Upaya untuk menaikkan Feisal Tanjung terus dilakukan. Saat Sidang Umum MPR tahun 1993, Feisal belum juga dilantik menjadi panglima. Saat itu, jabatan Panglima ABRI masih dirangkap oleh Jenderal Edi Sudradjat yang menjabat sebagai KSAD dan Menhankam. “Tapi, itulah pintarnya Pak Harto. Tanggal 15 Juni, diangkatlah Feisal Tanjung sebagai Panglima ABRI, dan jabatan KSAD diberikan kepada Wismoyo Arismunandar,” jelas dia. Setelah itu hubungan Feisal Tanjung dengan Habibie semakin dekat. Januari 1998, terjadilah pertemuan tokoh-tokoh masyarakat dengan Kopassus untuk menaikkan Habibie sebagai wakil presiden.

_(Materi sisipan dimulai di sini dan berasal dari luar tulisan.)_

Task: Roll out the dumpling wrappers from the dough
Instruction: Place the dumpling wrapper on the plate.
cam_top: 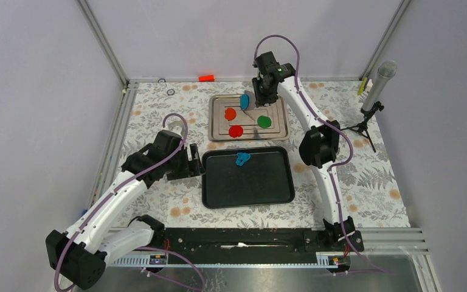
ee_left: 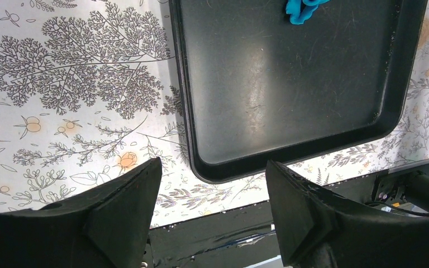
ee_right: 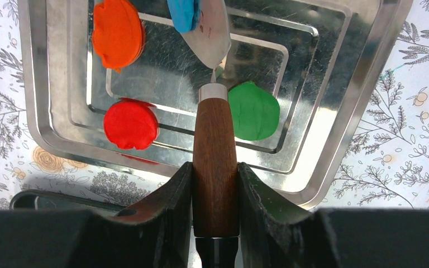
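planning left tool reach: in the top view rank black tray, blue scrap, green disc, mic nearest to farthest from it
1. black tray, just right of the left tool
2. blue scrap, at that tray's far edge
3. green disc, in the silver tray
4. mic, far right

The table covering (cam_top: 158, 115) is white, printed with grey ferns and branches and small orange blossoms. The near tray (cam_top: 249, 188) is matte black, and the dough scrap (cam_top: 242, 159) on it is bright blue. The far tray (cam_top: 214, 118) is shiny silver. On it are an orange wrapper (cam_top: 230, 114), a red wrapper (cam_top: 236, 131) and a green wrapper (cam_top: 264, 121); the blue wrapper (cam_top: 244, 101) matches the dough. The spatula (ee_right: 215, 151) has a dark brown wooden handle and a silver blade. The left arm (cam_top: 118, 198) and right arm (cam_top: 331, 182) are white with black joints, their cables (cam_top: 280, 38) purple.
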`<state>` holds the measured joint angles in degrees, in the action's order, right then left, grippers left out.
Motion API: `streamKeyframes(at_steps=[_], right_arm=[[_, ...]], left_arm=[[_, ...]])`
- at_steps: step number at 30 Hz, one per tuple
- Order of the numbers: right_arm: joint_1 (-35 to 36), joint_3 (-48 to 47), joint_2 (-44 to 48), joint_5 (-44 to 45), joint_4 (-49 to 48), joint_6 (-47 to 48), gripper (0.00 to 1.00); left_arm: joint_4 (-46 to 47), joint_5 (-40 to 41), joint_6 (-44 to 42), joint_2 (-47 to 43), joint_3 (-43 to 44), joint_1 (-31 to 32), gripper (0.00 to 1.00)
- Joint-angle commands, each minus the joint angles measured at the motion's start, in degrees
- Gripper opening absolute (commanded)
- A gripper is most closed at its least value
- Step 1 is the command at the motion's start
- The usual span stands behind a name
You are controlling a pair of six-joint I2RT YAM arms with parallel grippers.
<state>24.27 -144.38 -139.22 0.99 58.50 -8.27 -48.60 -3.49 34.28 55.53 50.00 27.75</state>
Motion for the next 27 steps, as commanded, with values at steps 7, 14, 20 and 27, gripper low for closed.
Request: streamKeyframes(at_steps=[7,14,20,27], right_arm=[[0.5,0.2,4.9,0.8,3.8,2.1,0.0],[0.5,4.6,9.7,-0.2,1.3,0.9,0.0],[0.5,13.3,15.9,-2.1,-4.1,0.3,0.0],[0.4,15.0,16.1,-0.5,-7.4,-0.3,0.0]], left_arm=[[1.8,-0.6,0.2,-2.7,-1.5,-0.4,0.75],[1.6,-0.5,0.7,-2.7,-1.4,-0.4,0.75],[1.3,0.2,0.9,-3.2,-1.7,-0.4,0.75],[1.4,-0.4,0.5,-1.7,-0.7,-0.4,0.75]])
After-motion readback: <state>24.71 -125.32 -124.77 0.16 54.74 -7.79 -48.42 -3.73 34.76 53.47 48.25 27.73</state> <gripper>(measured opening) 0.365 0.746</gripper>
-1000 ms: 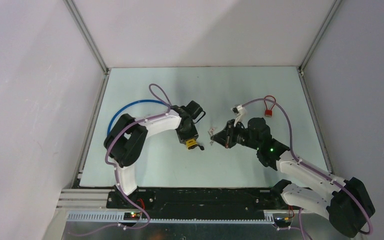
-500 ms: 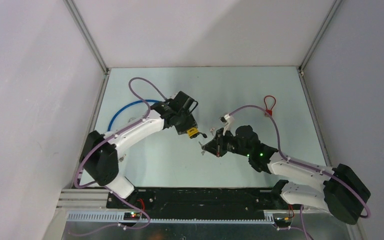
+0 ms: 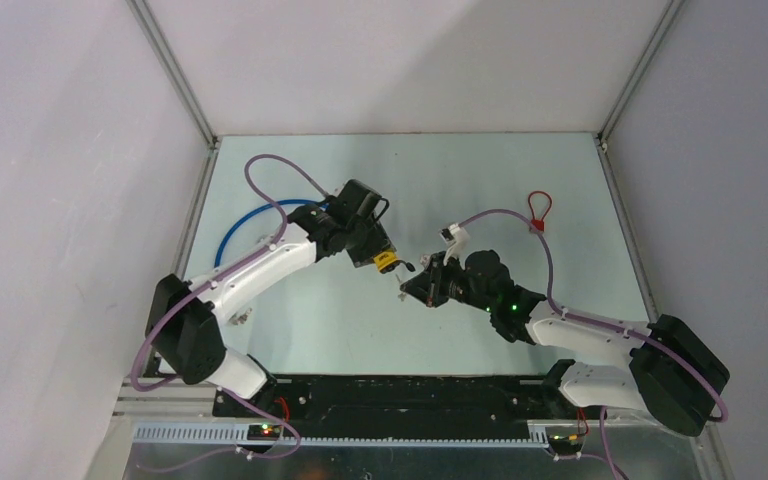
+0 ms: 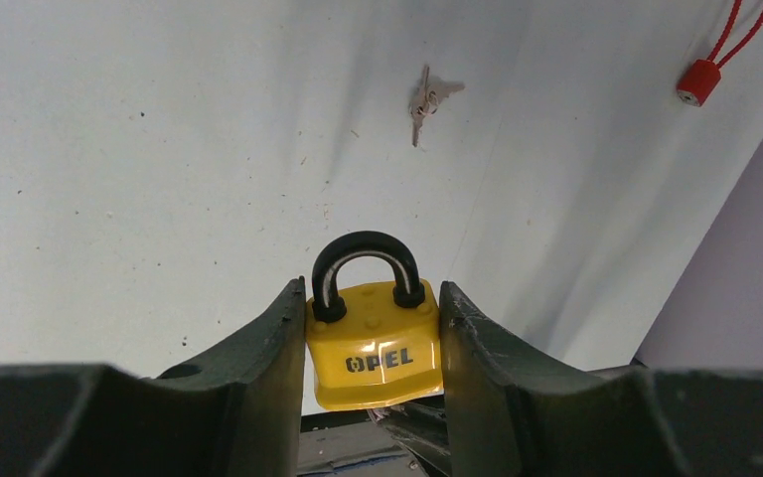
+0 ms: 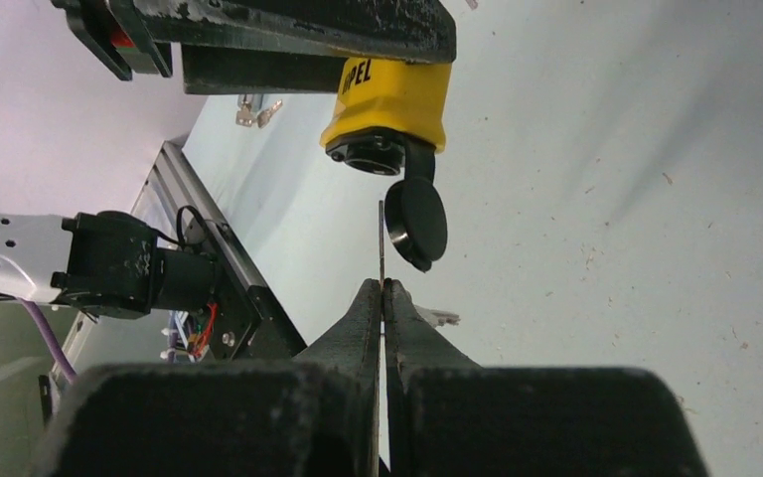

“Reaksi dari Singapura ribut, perwira yang tak senang yang berada di grup Benny juga ribut,” tutur dia. Dan akhirnya, tanggal 2 Maret 1998, dengan dukungan Fraksi ABRI dan Panglima ABRI, Habibie diangkat sebagai wakil presiden.

“Saya sampaikan di kantor Habibie tanggal 2 Maret 1998. Saya yang menjadi penghubung. Itulah kejadiannya mengapa dia menjadi wakil presiden. Dia menjadi wakil presiden, karena dirancang oleh perwira-perwira muda ini,” jelas mayjen purnawirawan mantan Kepala Staf Kostrad ini.

Dengan fakta ini, Kivlan mempertanyakan mengapa Habibie malah melupakan para perwira muda ini. “Kalau mau dicopot, copotlah. Jangan dibilang kudeta. Jadi, memang Habibie ini naiknya oleh perwira muda.

Pengangkatan Feisal Tanjung kita rancana untuk menghadang Benny, karena Benny sejak 1988 ingin jadi wapres, tapi terus kita gagalkan,” tegas dia.

Tentang Gerakan Benny Kivlan menceritakan bahwa pada tahun 1988, ada kabar Benny Moerdani ingin jadi presiden. Isu panas ini dibahas oleh Kivlan dan Prabowo cs di Restoran Rindu Alam, 12 Februari 1988. “Saya bilang, Wo (Prabowo-Red), kamu hadap Pak Harto, (minta) copot Benny jadi Pangab sebelum SU MPR tanggal 1 November 1988,” kata Kivlan kepada Prabowo saat itu.

“Wah bahaya, nanti dia kudeta,” ujar Prabowo. “Kalau dia kudeta, kita balas dengan kudeta. Saya pegang satu batalyon, si Ismet satu batalyon, Sjafrie satu batalyon, kau satu batalyon. Kalau dia kudeta, kita kontrakudeta. Kita rebut semua ini,” kata Kivlan saat itu.

Tidak berapa lama kemudian, terbuktilah semua ini. Isu keinginan Benny menjadi presiden didengar Soeharto. “Setelah pulang dari Yugoslavia, Pak Harto bilang biar menteri, biar jenderal, kalau dia inkonstitusional akan saya gebuk. Itu laporan saya, karena dia (Benny) mau melakukan kudeta. Tahun 1989, Benny pun diberhentikan,” ungkap dia. Kasus Benny ini, kata Kivlan, berlanjut saat Habibie naik menjadi wakil presiden.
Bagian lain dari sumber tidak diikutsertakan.